Latin America

• Over the next 15 years, inter-tropical glaciers are very likely to disappear, reducing water availability and hydropower generation in Bolivia, Peru, Colombia and Ecuador. *** C [13.2.4]

• Any future reductions in rainfall in arid and semi-arid regions of Argentina, Chile and Brazil are likely to lead to severe water shortages. ** C [13.4.3]

• By the 2020s between 7 million and 77 million people are likely to suffer from a lack of adequate water supplies, while for the second half of the century the potential water availability reduction and the increasing demand, from an increasing regional population, would increase these figures to between 60 and 150 million. ** D [13.ES, 13.4.3]

• In the future, anthropogenic climate change (including changes in weather extremes) and sea-level rise are very likely to have impacts on ** N [13.4.4]:

- low-lying areas (e.g., in El Salvador, Guyana, the coast of Buenos Aires Province in Argentina);

- buildings and tourism (e.g., in Mexico and Uruguay);

- mangroves (e.g., in Brazil, Ecuador, Colombia, Venezuela);

- availability of drinking water in the Pacific coast of Costa Rica and Ecuador.

• Sea surface temperature increases due to climate change are projected to have adverse effects on ** N [13.4.4]:

- Mesoamerican coral reefs (e.g., Mexico, Belize, Panama);

- the location of fish stocks in the south-east Pacific (e.g., Peru and Chile).

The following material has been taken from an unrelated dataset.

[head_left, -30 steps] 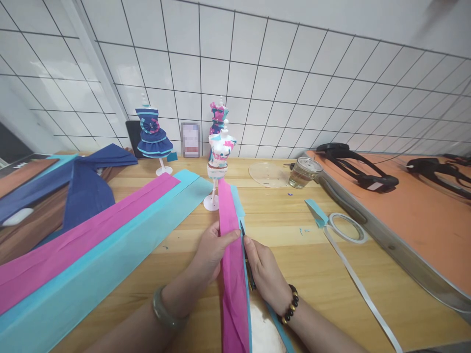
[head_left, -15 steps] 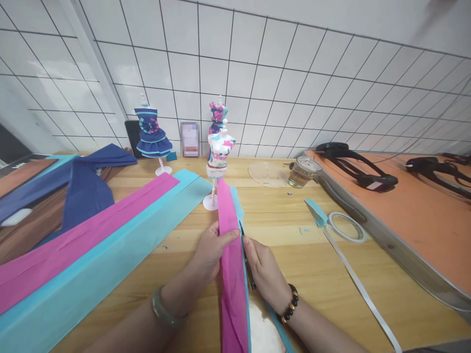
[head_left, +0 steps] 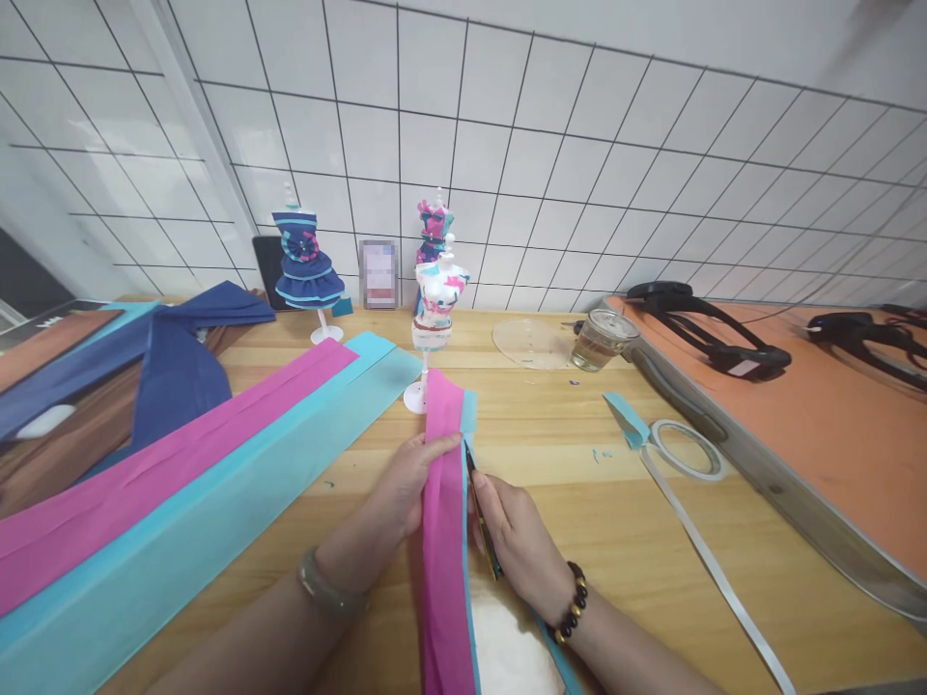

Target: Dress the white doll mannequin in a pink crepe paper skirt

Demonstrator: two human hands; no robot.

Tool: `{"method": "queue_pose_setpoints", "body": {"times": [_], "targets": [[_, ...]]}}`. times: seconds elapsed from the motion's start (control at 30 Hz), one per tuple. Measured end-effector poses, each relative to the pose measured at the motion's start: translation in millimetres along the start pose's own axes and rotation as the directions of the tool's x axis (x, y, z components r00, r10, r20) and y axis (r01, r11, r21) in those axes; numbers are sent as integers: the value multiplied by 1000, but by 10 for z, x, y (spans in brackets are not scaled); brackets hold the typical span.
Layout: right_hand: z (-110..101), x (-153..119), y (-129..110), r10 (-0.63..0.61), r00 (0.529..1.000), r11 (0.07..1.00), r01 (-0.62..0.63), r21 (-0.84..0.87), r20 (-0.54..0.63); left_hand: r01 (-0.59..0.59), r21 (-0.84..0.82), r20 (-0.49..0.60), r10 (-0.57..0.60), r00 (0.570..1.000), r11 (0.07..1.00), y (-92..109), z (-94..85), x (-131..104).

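Hands (head_left: pixel 397 487) (head_left: pixel 522 541) at pink strip (head_left: pixel 445 550); liquid (head_left: pixel 592 360) in glass (head_left: pixel 609 338)

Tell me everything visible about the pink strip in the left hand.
The pink strip is long, thin and creased, paper- or cloth-like. Light-blue material shows along its right edge. It runs away from the viewer, its near end out of frame, its far end overlapping a mannequin's white base in view; contact there is unclear. The left hand grips it, thumb on top. Scissors sit at the blue edge; whether they touch the pink is unclear.
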State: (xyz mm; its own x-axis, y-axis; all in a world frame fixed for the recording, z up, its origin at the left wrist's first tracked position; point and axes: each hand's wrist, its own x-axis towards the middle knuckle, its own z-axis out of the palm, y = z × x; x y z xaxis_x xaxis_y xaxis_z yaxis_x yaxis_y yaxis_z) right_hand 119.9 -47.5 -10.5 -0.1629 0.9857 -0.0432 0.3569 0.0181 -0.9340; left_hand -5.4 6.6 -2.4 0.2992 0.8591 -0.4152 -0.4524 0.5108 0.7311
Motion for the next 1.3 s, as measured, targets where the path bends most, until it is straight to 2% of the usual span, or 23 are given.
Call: {"method": "queue_pose_setpoints", "body": {"times": [0.3,0.53,0.8,1.07,1.3], "targets": [[-11,-10,3,-24,999,999,26,35,-33,-60,47,-21,61,998,997,-33,54,-61],[7,4,-15,22,997,993,-13,118,-76,-102,109,-41,107,993,989,-41,148,-123],[5,19,12,13,996,993,-3,116,-87,-140,157,-9,143,990,978,-93,140,-138],[6,-11,-41,-25,996,998,30,57,-89,-224,228,-74,246,966,948,-74,181,-167],[4,0,-43,-37,995,998,40,38,-93,-224,204,-90,247,965,953,-95,181,-169]]}}
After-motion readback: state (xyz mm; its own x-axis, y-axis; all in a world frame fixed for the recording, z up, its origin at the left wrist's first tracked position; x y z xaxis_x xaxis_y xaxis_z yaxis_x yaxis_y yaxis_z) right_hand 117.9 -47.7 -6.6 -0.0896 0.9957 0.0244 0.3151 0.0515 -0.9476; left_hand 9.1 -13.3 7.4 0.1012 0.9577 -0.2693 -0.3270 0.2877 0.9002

• Increases of 2°C and decreases in soil water would lead to a replacement of tropical forest by savannas in eastern Amazonia and in the tropical forests of central and southern Mexico, along with replacement of semi-arid by arid vegetation in parts of northeast Brazil and most of central and northern Mexico. ** D [13.4.1]

• In the future, the frequency and intensity of hurricanes in the Caribbean Basin are likely to increase. * D [13.3.1]

• As a result of climate change, rice yields are expected to decline after the year 2020, while increases in temperature and precipitation in south-eastern South America are likely to increase soybean yields if CO2 effects are considered. * C [13.4.2]

• The number of additional people at risk of hunger under the SRES A2 emissions scenario is likely to attain 5,26 and 85 million in 2020, 2050 and 2080, respectively, assuming little or no CO2 effects. * D [13.4.2]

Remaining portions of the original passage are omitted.